The Sci Fi Channel is riding a record ratings high and no fewer than seven on-going dramas, most of which are filmed in Vancouver, including the dark, cerebral metaphor for terror and paranoia in a post Sept.11 world, Battlestar Galactica. Howe calls Sci Fi’s reality series like Who Wants to Be a Super Hero “the ultimate in aspirational television,” but diehard fans of Stargate reserve that label for their own.

Brad Wright, the Toronto-born writer/producer who shepherded Stargate from that day in July 1997 when the two-part opener Children of the Gods first aired on the U.S. cable channel Showtime, is over the moon himself at Stargate’s durability. “Look at that thing,” he said, laughing, nodding his head toward the stargate on the California lawn.

“It’s still here!”

The stargate is the actual one used in the show - “It’s pretty tall, especially when you drive it on a truck from Canada; it cost 20 grand to bring it down here” - but the first-timers wouldn’t know real from Erector Set.

“I didn’t know what the (heck) that thing was,” a grumpy scribe from Miami said, “I thought it was some kind of plastic monster truck wheel or something.”

Wright said he wishes Stargate would get more attention in Canada sometimes - the homegrown kid doing himself proud, and all that - but, failing that, articles in Salon.com and The New York Times and Sci Fi Channel soirees in Hollywood will do just fine.

“I don’t worry about it any more, I really don’t.
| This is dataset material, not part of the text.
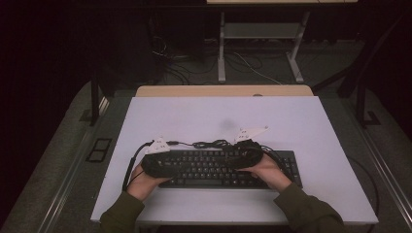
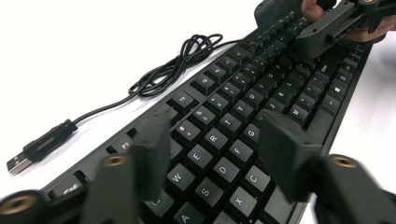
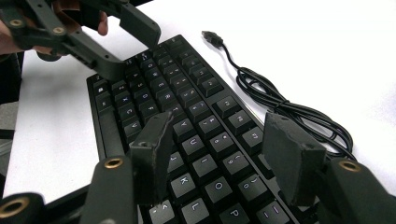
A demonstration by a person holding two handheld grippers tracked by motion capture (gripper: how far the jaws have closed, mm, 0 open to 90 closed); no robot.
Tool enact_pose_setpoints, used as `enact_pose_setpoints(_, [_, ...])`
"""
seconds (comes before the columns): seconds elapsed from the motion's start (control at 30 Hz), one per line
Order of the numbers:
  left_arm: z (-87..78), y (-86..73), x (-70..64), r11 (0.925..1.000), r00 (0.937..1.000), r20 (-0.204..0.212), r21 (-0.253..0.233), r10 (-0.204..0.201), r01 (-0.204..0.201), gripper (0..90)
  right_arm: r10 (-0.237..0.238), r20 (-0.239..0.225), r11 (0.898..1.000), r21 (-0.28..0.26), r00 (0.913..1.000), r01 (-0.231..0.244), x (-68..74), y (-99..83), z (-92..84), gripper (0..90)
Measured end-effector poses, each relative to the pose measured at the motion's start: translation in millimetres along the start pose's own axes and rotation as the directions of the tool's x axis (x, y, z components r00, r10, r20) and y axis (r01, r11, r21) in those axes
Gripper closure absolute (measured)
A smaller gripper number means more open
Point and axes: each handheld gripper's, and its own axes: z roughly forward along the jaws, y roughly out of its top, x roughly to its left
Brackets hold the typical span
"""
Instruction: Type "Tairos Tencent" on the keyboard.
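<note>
1. Sleeves [image 1: 121,213] in olive green enter the high view at 6 o'clock, one on each forearm, reaching up over the near edge of the table [image 1: 311,121].
2. Each hand holds a gripper above a black keyboard [image 1: 218,170], which lies flat on the white table top at about 6 o'clock from the table's middle, its long side running 9 to 3 o'clock.
3. Left hand [image 1: 141,183] holds the left gripper [image 1: 163,165] over the keyboard's 9 o'clock end; in the left gripper view its jaws stand apart, with nothing between them, just above the letter keys [image 2: 212,158] around W, E, R and F.
4. Right hand [image 1: 272,172] holds the right gripper [image 1: 245,156] over the keyboard's middle, toward 3 o'clock; in the right gripper view its jaws also stand apart and empty, above the keys around K, L, O and P [image 3: 212,177].
5. Whether either gripper's jaw tips touch the keys cannot be told.
6. Both grippers point toward one another: the left gripper view shows the right one at 1 o'clock [image 2: 322,30], and the right gripper view shows the left one at 11 o'clock [image 3: 119,46].
7. The keyboard's black cable [image 1: 214,143] lies in a loose coil on the table just beyond its far edge, at 12 o'clock from it.
8. Its USB plug [image 2: 21,161] lies free on the white top, touching nothing else.
9. A grey three-cornered plate [image 1: 250,131] tops each gripper.
</note>
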Motion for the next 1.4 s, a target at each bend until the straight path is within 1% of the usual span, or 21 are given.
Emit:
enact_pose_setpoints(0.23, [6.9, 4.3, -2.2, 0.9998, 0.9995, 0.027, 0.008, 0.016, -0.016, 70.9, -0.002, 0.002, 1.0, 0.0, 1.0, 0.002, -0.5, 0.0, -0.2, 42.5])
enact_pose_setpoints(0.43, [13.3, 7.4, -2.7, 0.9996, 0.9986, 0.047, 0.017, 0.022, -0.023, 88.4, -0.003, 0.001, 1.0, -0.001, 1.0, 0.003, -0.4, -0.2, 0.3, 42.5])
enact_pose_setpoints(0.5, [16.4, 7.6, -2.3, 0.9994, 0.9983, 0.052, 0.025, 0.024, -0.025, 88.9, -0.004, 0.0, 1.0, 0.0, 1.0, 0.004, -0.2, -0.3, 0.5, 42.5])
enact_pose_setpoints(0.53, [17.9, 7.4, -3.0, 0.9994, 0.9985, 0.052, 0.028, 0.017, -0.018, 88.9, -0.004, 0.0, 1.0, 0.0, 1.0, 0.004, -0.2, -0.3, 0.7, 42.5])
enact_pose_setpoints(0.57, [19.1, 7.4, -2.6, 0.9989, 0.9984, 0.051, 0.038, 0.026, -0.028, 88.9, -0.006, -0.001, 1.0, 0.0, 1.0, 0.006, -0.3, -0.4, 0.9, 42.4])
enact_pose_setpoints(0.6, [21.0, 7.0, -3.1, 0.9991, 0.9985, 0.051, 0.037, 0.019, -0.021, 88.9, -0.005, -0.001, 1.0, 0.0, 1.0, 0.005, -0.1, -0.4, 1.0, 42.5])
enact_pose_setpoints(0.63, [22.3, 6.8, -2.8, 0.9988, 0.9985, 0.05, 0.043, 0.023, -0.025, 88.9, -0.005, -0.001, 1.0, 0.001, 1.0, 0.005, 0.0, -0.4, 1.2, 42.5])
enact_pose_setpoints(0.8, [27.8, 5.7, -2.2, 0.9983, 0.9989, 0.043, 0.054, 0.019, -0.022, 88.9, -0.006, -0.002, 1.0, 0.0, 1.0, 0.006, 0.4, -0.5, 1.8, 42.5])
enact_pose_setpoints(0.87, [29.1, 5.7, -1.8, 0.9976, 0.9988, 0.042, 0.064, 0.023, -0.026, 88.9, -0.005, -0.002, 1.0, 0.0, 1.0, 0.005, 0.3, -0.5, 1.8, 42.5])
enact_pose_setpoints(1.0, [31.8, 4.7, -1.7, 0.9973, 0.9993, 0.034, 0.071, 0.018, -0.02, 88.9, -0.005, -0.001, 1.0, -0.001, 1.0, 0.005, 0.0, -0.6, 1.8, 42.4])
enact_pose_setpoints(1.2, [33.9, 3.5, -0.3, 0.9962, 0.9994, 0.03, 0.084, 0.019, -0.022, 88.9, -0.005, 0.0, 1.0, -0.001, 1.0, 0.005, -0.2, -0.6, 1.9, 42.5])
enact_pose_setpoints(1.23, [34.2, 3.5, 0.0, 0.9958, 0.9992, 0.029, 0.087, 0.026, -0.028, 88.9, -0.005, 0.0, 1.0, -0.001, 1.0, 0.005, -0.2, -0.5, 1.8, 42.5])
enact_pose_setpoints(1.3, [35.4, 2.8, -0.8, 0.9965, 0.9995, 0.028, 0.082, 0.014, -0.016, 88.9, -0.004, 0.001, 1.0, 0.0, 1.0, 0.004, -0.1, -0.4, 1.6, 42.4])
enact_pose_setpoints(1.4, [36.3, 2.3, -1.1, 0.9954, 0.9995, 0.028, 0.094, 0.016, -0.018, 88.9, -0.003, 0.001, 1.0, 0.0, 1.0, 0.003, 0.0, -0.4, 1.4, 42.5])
One day I’ll do something that is artsy and fun and I’ll get a lot of critical attention. It won’t stay on the air that long, but it’ll get that critical attention.”

Attention is not the issue for Browder. Despite leading-man looks, a ferocious screen presence and the adoration of an army of sci-fi fans for his years in the Australia-filmed series Farscape - a truly fine series that died before its time - Browder enjoys the work and camaraderie of the day-to-day on the set in Vancouver.
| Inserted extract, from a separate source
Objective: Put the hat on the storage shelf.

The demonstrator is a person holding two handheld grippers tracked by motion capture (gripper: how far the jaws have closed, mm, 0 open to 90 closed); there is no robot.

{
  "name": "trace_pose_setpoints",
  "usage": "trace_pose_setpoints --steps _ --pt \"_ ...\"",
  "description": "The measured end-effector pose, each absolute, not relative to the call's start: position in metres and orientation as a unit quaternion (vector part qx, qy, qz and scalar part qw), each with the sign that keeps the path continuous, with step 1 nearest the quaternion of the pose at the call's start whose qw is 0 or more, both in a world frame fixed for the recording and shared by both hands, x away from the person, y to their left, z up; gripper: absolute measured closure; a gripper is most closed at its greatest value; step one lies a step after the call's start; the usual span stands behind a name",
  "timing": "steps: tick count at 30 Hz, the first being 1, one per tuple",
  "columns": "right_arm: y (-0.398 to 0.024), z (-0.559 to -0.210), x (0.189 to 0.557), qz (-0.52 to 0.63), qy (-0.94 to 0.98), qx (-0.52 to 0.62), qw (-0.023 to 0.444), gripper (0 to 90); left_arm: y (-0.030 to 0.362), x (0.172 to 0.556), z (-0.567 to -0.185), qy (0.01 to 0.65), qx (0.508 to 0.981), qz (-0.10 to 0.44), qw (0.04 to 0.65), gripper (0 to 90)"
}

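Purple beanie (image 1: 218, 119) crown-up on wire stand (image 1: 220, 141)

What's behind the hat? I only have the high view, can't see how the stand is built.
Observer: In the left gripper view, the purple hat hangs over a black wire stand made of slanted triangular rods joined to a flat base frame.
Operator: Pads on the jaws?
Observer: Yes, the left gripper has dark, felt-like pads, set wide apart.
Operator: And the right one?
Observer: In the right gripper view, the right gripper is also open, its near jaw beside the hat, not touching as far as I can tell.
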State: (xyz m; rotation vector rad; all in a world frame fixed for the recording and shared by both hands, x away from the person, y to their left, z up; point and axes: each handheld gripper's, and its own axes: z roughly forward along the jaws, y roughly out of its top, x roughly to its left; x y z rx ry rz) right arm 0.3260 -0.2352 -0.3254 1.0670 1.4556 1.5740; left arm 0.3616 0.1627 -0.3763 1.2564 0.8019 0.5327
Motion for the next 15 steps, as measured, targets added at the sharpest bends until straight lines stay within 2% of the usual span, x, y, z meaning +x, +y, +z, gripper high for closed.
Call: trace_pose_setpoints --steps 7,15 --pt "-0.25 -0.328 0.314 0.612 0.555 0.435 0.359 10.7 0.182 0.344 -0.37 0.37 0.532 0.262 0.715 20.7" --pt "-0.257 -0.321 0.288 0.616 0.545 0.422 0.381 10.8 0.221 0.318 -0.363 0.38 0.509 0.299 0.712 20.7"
He has an undying affection for the genre, too. Finding himself on the same flight from Vancouver as Nathan Fillion, the Edmonton-born actor who played Capt. Malcolm Reynolds in Joss Whedon’s Firefly and later in the feature film Serenity, Browder says he buttonholed Fillion and they swapped war stories about Firefly and Farscape.
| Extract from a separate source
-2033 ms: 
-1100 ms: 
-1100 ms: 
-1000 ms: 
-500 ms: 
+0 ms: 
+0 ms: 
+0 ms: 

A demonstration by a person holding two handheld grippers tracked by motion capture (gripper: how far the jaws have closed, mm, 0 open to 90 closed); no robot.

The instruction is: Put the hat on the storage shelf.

Browder nodded toward the stargate on the lawn, where it looked oddly out of place in the California shrubbery and the faux-Versailles stylings of the Ritz-Carlton Huntington grounds.

“The gate’s right there,” Browder mused. “Just looking at it, you sort of feel like you’re going to walk back and end up back at Bridge Studios. And save yourself a two-and-a-half hour flight. The problem is, they probably have customs at the other end.”